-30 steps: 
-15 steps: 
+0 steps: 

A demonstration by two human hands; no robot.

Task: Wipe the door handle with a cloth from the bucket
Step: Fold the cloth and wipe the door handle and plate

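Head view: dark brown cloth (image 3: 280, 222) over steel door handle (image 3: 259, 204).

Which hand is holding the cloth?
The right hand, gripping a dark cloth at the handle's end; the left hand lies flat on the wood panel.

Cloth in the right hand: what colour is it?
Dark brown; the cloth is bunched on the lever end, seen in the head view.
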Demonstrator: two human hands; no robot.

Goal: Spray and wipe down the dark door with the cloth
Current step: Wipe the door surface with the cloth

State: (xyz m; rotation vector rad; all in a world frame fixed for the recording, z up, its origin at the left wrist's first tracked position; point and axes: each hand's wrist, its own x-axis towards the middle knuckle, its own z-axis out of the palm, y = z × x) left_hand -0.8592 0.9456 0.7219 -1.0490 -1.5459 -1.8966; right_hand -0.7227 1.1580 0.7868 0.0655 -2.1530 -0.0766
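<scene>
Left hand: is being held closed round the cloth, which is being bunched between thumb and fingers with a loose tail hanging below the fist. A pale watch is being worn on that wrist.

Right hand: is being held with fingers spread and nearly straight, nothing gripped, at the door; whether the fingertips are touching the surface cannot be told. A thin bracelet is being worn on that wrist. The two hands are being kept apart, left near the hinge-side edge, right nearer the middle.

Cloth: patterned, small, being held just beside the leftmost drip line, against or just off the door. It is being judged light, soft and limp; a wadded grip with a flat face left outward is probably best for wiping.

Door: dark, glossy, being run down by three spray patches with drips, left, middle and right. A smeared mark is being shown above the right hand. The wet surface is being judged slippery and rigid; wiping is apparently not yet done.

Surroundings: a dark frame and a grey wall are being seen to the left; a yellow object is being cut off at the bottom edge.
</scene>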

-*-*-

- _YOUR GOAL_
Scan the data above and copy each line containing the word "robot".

- _EXERCISE ANSWER_
A demonstration by two human hands; no robot.
Demonstrator: two human hands; no robot.

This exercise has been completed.